I should have included room upgrades & early/late check-in/out as a possible favorite benefit 



> From the Elite Benefits Terms and Conditions - http://www.hgvcelite.com/TermsAndConditions.aspx
> 
> *Automatic Room Upgrade within Unit Size*
> Elite Plus or Elite Premier qualifying Club Members may upgrade to the next best available unit within the same suite size at no additional charge and requiring no additional points.  Upgrade is automatic and available one time per reservation.
> ...


----------



## conarth (Sep 6, 2013)

My newest favorite is the free car transfer from the airport to the club.   Comes in very handy for locations where we don't get a car.   W57s, Miami, etc.


----------



## PigsDad (Sep 6, 2013)

conarth said:


> My newest favorite is the free car transfer from the airport to the club.   Comes in very handy for locations where we don't get a car.   W57s, Miami, etc.


At what level of Elite does that kick in?  Is that only for certain locations?  Just curious.

Kurt


----------



## johnf0614 (Sep 6, 2013)

PigsDad said:


> At what level of Elite does that kick in?  Is that only for certain locations?  Just curious.
> 
> Kurt



He's got nearly 40,000 HGVC Points!  They should be flying him around as well, and paying for his meals!


----------



## conarth (Sep 6, 2013)

PigsDad said:


> At what level of Elite does that kick in?  Is that only for certain locations?  Just curious.
> 
> Kurt





Elite Premier.

Yes, almost 40k but at resale prices.



Complimentary luxury town car transfer from airport to select Club Properties.
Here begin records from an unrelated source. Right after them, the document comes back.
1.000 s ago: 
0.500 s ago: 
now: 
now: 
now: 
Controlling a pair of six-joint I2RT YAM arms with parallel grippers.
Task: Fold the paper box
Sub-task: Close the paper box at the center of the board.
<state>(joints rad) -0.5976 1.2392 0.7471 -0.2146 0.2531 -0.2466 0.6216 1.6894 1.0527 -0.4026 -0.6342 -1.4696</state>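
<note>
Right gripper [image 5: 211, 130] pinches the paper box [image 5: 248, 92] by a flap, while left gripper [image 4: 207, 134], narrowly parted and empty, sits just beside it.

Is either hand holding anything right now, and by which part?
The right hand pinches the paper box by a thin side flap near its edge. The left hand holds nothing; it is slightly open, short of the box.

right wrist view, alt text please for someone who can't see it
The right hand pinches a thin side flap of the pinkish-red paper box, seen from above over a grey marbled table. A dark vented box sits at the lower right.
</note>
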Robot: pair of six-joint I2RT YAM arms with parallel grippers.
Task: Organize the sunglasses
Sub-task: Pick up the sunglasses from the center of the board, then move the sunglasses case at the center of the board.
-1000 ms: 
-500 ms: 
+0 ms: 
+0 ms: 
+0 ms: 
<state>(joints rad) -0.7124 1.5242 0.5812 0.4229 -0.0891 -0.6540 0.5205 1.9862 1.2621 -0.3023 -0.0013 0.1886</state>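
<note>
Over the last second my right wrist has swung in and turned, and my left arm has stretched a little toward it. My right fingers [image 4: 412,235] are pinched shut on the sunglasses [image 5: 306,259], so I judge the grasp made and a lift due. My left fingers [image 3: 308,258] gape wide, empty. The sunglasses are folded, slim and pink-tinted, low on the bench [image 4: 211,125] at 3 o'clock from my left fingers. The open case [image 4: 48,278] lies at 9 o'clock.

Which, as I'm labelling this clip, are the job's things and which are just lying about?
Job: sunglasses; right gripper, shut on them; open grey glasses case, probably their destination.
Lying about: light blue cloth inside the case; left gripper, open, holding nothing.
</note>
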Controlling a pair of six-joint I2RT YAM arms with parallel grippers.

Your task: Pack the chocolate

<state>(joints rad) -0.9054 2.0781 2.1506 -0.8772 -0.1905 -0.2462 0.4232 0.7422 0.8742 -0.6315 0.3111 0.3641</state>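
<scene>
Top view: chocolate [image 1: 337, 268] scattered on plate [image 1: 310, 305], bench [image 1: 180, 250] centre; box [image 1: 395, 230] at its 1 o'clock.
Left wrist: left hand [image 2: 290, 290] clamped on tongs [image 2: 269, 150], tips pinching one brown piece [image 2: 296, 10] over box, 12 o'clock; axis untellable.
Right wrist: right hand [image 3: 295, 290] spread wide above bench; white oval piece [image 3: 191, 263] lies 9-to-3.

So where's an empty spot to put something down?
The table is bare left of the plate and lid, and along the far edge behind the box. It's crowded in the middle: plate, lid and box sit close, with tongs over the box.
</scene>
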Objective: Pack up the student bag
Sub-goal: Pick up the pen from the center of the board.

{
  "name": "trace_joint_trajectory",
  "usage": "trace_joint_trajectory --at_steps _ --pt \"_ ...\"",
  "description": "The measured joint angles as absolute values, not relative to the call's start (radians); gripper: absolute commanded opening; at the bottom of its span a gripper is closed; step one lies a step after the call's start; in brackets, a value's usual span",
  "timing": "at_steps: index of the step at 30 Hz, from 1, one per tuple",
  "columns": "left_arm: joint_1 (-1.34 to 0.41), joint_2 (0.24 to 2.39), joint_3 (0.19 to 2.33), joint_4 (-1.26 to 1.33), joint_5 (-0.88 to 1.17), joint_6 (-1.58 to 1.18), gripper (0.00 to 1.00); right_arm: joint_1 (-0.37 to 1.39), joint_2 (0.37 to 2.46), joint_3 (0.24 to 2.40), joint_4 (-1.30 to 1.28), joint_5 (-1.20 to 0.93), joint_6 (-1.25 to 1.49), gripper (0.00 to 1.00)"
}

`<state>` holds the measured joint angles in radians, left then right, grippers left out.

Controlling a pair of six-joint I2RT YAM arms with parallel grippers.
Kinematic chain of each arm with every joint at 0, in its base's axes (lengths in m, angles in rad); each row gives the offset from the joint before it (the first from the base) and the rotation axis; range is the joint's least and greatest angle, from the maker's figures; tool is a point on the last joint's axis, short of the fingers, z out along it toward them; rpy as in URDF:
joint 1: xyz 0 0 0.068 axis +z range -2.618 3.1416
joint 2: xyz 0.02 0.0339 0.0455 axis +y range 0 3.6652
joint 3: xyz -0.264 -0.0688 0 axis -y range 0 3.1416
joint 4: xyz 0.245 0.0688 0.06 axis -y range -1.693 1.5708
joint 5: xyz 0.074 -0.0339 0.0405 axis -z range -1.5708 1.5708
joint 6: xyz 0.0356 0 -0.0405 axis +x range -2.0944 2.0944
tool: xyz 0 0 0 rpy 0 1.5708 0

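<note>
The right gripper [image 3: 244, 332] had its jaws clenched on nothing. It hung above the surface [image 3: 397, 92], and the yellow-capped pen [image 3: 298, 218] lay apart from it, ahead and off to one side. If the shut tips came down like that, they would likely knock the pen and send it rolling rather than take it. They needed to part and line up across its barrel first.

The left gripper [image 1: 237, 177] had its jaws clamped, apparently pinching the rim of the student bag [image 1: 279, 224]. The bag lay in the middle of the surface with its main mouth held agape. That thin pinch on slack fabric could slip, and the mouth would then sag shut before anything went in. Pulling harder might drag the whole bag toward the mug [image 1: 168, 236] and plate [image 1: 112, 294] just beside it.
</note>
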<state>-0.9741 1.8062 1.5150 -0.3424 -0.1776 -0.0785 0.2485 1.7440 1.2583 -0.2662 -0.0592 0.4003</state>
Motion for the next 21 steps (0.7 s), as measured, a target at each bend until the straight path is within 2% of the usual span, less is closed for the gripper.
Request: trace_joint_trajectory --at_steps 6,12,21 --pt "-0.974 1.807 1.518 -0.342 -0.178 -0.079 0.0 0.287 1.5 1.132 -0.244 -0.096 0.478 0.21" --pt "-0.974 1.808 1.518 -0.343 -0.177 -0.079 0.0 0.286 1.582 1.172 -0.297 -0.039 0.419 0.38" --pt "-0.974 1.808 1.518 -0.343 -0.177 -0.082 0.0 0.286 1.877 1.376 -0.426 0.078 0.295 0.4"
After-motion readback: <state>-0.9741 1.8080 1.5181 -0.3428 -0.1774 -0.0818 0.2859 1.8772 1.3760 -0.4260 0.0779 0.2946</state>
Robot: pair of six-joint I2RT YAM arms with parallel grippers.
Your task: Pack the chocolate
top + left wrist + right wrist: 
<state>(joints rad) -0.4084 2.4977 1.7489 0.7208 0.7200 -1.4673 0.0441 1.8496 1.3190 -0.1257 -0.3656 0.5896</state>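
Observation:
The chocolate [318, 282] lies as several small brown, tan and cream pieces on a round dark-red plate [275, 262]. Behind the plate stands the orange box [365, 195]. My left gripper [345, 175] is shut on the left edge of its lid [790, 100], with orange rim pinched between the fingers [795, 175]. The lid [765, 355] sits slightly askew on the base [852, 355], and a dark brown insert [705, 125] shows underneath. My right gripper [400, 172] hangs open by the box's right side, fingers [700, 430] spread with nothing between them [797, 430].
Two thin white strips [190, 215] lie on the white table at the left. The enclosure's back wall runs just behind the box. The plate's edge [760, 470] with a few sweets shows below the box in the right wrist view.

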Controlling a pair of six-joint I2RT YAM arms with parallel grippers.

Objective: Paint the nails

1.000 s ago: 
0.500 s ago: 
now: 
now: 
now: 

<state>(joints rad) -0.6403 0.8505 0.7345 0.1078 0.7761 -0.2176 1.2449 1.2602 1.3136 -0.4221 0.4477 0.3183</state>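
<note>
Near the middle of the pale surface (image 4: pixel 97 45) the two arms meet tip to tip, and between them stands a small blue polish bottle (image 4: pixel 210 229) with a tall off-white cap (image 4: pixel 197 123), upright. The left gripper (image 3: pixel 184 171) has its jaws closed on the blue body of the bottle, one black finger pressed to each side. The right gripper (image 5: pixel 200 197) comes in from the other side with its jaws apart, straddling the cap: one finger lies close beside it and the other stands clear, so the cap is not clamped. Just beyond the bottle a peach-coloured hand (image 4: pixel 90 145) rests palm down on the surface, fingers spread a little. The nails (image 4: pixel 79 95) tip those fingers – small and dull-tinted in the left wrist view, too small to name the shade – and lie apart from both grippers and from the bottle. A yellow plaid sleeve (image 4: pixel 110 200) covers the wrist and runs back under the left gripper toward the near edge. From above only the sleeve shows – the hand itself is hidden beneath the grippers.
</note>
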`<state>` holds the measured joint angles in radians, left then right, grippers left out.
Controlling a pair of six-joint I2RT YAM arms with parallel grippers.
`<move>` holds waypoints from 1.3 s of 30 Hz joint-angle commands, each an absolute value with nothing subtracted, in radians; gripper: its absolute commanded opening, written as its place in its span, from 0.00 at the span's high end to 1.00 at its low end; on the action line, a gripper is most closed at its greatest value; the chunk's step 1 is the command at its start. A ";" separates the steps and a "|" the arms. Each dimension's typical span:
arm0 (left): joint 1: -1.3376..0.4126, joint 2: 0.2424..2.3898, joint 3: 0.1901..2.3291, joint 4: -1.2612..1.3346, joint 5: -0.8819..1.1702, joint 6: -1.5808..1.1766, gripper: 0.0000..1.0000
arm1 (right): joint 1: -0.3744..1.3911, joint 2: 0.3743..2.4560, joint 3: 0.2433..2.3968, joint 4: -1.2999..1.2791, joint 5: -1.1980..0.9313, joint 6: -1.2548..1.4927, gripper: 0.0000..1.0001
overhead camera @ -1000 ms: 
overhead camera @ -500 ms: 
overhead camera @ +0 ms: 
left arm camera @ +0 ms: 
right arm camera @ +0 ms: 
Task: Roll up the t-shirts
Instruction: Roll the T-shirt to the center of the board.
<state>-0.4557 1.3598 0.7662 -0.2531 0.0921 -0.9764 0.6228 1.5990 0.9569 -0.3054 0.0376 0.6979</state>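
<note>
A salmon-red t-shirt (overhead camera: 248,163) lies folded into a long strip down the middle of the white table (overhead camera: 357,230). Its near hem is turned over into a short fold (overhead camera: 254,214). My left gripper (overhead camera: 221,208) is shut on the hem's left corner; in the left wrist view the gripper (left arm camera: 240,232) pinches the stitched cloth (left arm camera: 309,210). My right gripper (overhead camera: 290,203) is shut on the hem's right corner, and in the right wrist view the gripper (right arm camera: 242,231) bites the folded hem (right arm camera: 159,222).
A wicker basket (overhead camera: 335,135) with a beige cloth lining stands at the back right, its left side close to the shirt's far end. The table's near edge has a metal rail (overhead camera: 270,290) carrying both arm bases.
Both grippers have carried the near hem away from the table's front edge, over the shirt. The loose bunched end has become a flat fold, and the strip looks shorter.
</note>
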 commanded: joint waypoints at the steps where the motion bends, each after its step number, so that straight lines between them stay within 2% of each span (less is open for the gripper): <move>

Elite Premier qualifying Club Members may receive complimentary one-way ground transportation from the airport nearest the Hilton Grand Vacations Club resort for which the member has a Home Week, Club, Home Resort or Open Season reservation.  Transport also available from JFK, LGA or Newark in connection with reservations at West 57th by Hilton Club. Benefit not available with any other reservations, including rentals, special promotions or marketing programs. Participating destinations include:

    Hilton Grand Vacations Club on International Drive
    Hilton Grand Vacations Club at SeaWorld
    Parc Soleil™ by Hilton Grand Vacations Club
    Hilton Grand Vacations Club at South Beach
    Hilton Grand Vacations Club at Hilton Hawaiian Village – The Lagoon Tower
    Hilton Grand Vacations Club at Hilton Hawaiian Village – The Kalia Tower
    Grand Waikikian® by Hilton Grand Vacations Club
    Hilton Grand Vacations Club at Waikoloa Beach Resort
    Hokulani Waikiki by Hilton Grand Vacations Club
    Kings’ Land by Hilton Grand Vacations Club
    The Bay Club at Waikoloa Resort
    Hilton Grand Vacations Club at the Flamingo
    Hilton Grand Vacations Club – Las Vegas
    Hilton Grand Vacations Club on the Las Vegas Strip
    Elara, a Hilton Grand Vacations Club
    Hilton Grand Vacations Club at Trump International Hotel Las Vegas
    Sunrise Lodge, a Hilton Grand Vacations Club
    West 57th Street by Hilton Club™

Ground service transportation offered through GroundLink, subject to the following:

    Reservations must be made via: www.groundlink.com/hgvc at least 72-hours prior to arrival at the destination airport and must begin at the destination airport.
    Service limited to one-way transportation from the airport to resort destination for a maximum of three (3) passengers.
    Transfer includes tax, gratuity, applicable toll payments as well as airport meet-and-greet service.
    Oversized bags, car seats and requests for additional stops cannot be accommodated by this service.
    Cancellations must be made at least three (3) hours prior to scheduled pick-up time and may be requested through GroundLink via phone or email at:  1-877-227-7260 or vipreservations@groundlink.com. Cancellations made less than three hours of scheduled pick-up, may be subject to cancellation fees.
    Airport pick-up date must coincide with the reservation arrival date at a participating Club property.
    Members must meet GroundLink representative near baggage claim within thirty (30) minutes of arrival at gate for domestic flights and one hour for international flights.
    Inquiries regarding confirmed transfers may be directed to GroundLink via phone or email at 1-877-227-7260 or vipreservations@groundlink.com.
    One transfer permitted per reservation.
    Valid HGV Club confirmation number must accompany each transfer request.


----------



## johnf0614 (Sep 6, 2013)

conarth said:


> Elite Premier.
> 
> Yes, almost 40k but at resale prices.
> 
> ...



Very Nice! So you were grandfathered into the Elite Premier Program, being you bought resale?


----------